■ ACTIVITY: Set down every entry again, exactly as it appears.

■ THE DATA:
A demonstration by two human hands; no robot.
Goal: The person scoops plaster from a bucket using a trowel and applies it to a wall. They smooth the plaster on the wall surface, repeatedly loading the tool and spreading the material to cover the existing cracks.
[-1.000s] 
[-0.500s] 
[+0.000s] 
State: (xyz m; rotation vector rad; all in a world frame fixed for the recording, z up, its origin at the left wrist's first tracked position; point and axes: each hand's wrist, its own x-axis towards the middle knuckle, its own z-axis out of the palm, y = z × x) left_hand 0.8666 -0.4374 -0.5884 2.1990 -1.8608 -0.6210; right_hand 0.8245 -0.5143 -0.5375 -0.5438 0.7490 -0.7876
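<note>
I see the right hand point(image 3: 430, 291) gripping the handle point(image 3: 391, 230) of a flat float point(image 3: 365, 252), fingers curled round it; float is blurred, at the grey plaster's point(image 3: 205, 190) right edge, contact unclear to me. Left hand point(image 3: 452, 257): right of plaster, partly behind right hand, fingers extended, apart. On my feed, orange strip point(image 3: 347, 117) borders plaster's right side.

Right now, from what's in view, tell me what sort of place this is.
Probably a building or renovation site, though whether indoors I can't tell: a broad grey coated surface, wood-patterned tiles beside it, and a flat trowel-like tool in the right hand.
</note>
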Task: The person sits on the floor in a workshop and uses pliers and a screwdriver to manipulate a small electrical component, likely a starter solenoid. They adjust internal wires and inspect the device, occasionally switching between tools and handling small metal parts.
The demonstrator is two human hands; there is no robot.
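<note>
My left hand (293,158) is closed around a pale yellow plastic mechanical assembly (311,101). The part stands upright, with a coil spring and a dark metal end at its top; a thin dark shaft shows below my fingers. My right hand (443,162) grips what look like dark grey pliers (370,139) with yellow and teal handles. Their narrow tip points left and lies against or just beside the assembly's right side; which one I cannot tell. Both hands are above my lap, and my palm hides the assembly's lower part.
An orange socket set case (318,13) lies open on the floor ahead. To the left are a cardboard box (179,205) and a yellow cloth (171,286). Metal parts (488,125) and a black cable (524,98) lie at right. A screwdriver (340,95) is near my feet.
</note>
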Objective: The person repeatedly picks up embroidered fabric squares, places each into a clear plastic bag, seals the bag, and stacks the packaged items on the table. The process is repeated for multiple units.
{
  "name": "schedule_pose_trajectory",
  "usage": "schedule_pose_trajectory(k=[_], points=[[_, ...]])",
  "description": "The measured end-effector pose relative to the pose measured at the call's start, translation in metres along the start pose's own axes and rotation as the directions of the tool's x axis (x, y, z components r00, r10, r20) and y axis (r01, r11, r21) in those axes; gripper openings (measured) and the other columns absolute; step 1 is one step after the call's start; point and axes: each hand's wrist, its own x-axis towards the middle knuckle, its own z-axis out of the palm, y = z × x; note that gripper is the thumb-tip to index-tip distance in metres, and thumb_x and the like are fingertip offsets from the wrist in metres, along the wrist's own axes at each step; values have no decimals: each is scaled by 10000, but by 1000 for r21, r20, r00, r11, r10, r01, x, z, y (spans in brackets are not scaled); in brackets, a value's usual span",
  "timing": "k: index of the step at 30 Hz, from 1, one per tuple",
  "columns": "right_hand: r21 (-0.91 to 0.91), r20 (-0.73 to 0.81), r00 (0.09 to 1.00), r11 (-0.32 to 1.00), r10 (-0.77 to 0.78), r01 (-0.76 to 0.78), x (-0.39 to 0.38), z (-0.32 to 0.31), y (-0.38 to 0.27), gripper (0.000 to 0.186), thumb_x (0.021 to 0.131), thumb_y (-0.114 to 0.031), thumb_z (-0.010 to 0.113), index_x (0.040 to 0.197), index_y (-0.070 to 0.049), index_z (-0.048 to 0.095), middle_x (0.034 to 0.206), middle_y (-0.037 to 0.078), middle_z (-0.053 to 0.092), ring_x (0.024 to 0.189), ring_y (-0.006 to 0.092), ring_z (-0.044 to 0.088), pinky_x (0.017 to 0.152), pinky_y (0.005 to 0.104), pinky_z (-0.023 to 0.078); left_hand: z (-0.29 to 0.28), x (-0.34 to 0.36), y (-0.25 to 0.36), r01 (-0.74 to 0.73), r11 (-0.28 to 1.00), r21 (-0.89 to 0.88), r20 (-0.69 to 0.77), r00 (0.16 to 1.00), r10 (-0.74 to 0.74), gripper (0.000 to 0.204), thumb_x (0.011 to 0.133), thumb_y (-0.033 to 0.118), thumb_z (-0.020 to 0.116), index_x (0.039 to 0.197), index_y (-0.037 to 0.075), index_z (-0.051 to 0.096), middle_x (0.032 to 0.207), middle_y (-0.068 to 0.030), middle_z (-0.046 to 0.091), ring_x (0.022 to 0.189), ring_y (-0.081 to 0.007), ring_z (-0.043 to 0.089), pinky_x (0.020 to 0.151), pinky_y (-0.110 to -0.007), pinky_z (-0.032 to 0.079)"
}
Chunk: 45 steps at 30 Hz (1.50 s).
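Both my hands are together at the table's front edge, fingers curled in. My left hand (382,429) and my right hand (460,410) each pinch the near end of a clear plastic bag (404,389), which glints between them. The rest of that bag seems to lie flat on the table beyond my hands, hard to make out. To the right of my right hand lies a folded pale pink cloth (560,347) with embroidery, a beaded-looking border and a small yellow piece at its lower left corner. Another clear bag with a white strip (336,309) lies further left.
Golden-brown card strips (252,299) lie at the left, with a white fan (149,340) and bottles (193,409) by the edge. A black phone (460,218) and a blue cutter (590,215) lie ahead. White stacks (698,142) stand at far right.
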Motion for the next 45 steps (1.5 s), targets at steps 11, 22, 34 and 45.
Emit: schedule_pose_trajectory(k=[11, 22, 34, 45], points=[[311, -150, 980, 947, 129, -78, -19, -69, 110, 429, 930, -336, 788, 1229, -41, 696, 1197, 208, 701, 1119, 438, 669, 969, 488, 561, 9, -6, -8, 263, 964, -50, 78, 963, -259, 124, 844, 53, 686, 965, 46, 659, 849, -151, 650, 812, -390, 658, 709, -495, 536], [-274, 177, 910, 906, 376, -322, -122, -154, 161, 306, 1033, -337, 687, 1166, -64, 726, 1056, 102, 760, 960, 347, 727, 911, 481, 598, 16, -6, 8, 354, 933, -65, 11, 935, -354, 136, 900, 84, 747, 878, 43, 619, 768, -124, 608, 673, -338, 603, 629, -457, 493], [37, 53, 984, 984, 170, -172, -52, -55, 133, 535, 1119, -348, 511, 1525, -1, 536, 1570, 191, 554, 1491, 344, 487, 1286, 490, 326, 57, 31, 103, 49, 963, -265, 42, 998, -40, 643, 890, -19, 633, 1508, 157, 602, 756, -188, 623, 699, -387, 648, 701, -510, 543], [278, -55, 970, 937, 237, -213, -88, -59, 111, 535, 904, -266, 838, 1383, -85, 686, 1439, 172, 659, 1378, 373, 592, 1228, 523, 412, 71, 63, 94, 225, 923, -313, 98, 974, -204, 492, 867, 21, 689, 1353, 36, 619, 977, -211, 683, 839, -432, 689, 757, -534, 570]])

■ RESULT FOR THIS TASK:
A demonstration by two human hands; no robot.
Goal: The person scoops plaster from a bucket using a trowel and applies it to a wall. They smooth the plaster on the wall surface, repeatedly loading the tool and spreading the material to cover the existing cracks.
[-1.000s] 
[-0.500s] 
[+0.000s] 
State: (xyz m; rotation vector rad; all in a world frame fixed for the recording, z up, its origin at the left wrist's first tracked position; point and axes: each hand's wrist, its own x-axis towards the middle knuckle, its own z-axis out of the palm, y = z × x) left_hand 0.8666 -0.4374 -0.5884 2.1990 -1.8608 -0.6210; right_hand 0.8245 -0.5143 -0.5375 -0.5438 0.7490 -0.7876
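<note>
I see the right hand point(image 3: 430, 291) gripping the handle point(image 3: 391, 230) of a flat float point(image 3: 365, 252), fingers curled round it; float is blurred, at the grey plaster's point(image 3: 205, 190) right edge, contact unclear to me. Left hand point(image 3: 452, 257): right of plaster, partly behind right hand, fingers extended, apart. On my feed, orange strip point(image 3: 347, 117) borders plaster's right side.

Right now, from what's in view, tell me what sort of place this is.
Probably a building or renovation site, though whether indoors I can't tell: a broad grey coated surface, wood-patterned tiles beside it, and a flat trowel-like tool in the right hand.
</note>
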Task: The person sits on the floor in a workshop and uses pliers and a screwdriver to manipulate a small electrical component, likely a starter solenoid. They adjust internal wires and inspect the device, occasionally switching between tools and handling small metal parts.
The demonstrator is two human hands; there is no robot.
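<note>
My left hand (293,158) is closed around a pale yellow plastic mechanical assembly (311,101). The part stands upright, with a coil spring and a dark metal end at its top; a thin dark shaft shows below my fingers. My right hand (443,162) grips what look like dark grey pliers (370,139) with yellow and teal handles. Their narrow tip points left and lies against or just beside the assembly's right side; which one I cannot tell. Both hands are above my lap, and my palm hides the assembly's lower part.
An orange socket set case (318,13) lies open on the floor ahead. To the left are a cardboard box (179,205) and a yellow cloth (171,286). Metal parts (488,125) and a black cable (524,98) lie at right. A screwdriver (340,95) is near my feet.
</note>
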Objective: The person repeatedly picks up embroidered fabric squares, places each into a clear plastic bag, seals the bag, and stacks the packaged items on the table. The process is repeated for multiple units.
{
  "name": "schedule_pose_trajectory",
  "usage": "schedule_pose_trajectory(k=[_], points=[[_, ...]])",
  "description": "The measured end-effector pose relative to the pose measured at the call's start, translation in metres along the start pose's own axes and rotation as the directions of the tool's x axis (x, y, z components r00, r10, r20) and y axis (r01, r11, r21) in those axes; gripper openings (measured) and the other columns absolute; step 1 is one step after the call's start; point and axes: each hand's wrist, its own x-axis towards the middle knuckle, its own z-axis out of the palm, y = z × x; note that gripper is the thumb-tip to index-tip distance in metres, and thumb_x and the like are fingertip offsets from the wrist in metres, along the wrist's own axes at each step; values have no decimals: each is scaled by 10000, but by 1000 for r21, r20, r00, r11, r10, r01, x, z, y (spans in brackets are not scaled); in brackets, a value's usual span",
  "timing": "k: index of the step at 30 Hz, from 1, one per tuple",
  "columns": "right_hand: r21 (-0.91 to 0.91), r20 (-0.73 to 0.81), r00 (0.09 to 1.00), r11 (-0.32 to 1.00), r10 (-0.77 to 0.78), r01 (-0.76 to 0.78), x (-0.39 to 0.38), z (-0.32 to 0.31), y (-0.38 to 0.27), gripper (0.000 to 0.186), thumb_x (0.021 to 0.131), thumb_y (-0.114 to 0.031), thumb_z (-0.010 to 0.113), index_x (0.040 to 0.197), index_y (-0.070 to 0.049), index_z (-0.048 to 0.095), middle_x (0.034 to 0.206), middle_y (-0.037 to 0.078), middle_z (-0.053 to 0.092), ring_x (0.024 to 0.189), ring_y (-0.006 to 0.092), ring_z (-0.044 to 0.088), pinky_x (0.017 to 0.152), pinky_y (0.005 to 0.104), pinky_z (-0.023 to 0.078); left_hand: z (-0.29 to 0.28), x (-0.34 to 0.36), y (-0.25 to 0.36), r01 (-0.74 to 0.73), r11 (-0.28 to 1.00), r21 (-0.89 to 0.88), r20 (-0.69 to 0.77), r00 (0.16 to 1.00), r10 (-0.74 to 0.74), gripper (0.000 to 0.204), thumb_x (0.011 to 0.133), thumb_y (-0.033 to 0.118), thumb_z (-0.020 to 0.116), index_x (0.039 to 0.197), index_y (-0.037 to 0.075), index_z (-0.051 to 0.096), middle_x (0.032 to 0.207), middle_y (-0.068 to 0.030), middle_z (-0.046 to 0.091), ring_x (0.022 to 0.189), ring_y (-0.081 to 0.007), ring_z (-0.043 to 0.089), pinky_x (0.020 to 0.151), pinky_y (-0.110 to -0.007), pinky_z (-0.032 to 0.079)"
}
Chunk: 45 steps at 30 Hz (1.50 s).
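Both my hands are together at the table's front edge, fingers curled in. My left hand (382,429) and my right hand (460,410) each pinch the near end of a clear plastic bag (404,389), which glints between them. The rest of that bag seems to lie flat on the table beyond my hands, hard to make out. To the right of my right hand lies a folded pale pink cloth (560,347) with embroidery, a beaded-looking border and a small yellow piece at its lower left corner. Another clear bag with a white strip (336,309) lies further left.
Golden-brown card strips (252,299) lie at the left, with a white fan (149,340) and bottles (193,409) by the edge. A black phone (460,218) and a blue cutter (590,215) lie ahead. White stacks (698,142) stand at far right.
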Motion for the next 45 steps (1.5 s), targets at steps 11, 22, 34 and 45.
Emit: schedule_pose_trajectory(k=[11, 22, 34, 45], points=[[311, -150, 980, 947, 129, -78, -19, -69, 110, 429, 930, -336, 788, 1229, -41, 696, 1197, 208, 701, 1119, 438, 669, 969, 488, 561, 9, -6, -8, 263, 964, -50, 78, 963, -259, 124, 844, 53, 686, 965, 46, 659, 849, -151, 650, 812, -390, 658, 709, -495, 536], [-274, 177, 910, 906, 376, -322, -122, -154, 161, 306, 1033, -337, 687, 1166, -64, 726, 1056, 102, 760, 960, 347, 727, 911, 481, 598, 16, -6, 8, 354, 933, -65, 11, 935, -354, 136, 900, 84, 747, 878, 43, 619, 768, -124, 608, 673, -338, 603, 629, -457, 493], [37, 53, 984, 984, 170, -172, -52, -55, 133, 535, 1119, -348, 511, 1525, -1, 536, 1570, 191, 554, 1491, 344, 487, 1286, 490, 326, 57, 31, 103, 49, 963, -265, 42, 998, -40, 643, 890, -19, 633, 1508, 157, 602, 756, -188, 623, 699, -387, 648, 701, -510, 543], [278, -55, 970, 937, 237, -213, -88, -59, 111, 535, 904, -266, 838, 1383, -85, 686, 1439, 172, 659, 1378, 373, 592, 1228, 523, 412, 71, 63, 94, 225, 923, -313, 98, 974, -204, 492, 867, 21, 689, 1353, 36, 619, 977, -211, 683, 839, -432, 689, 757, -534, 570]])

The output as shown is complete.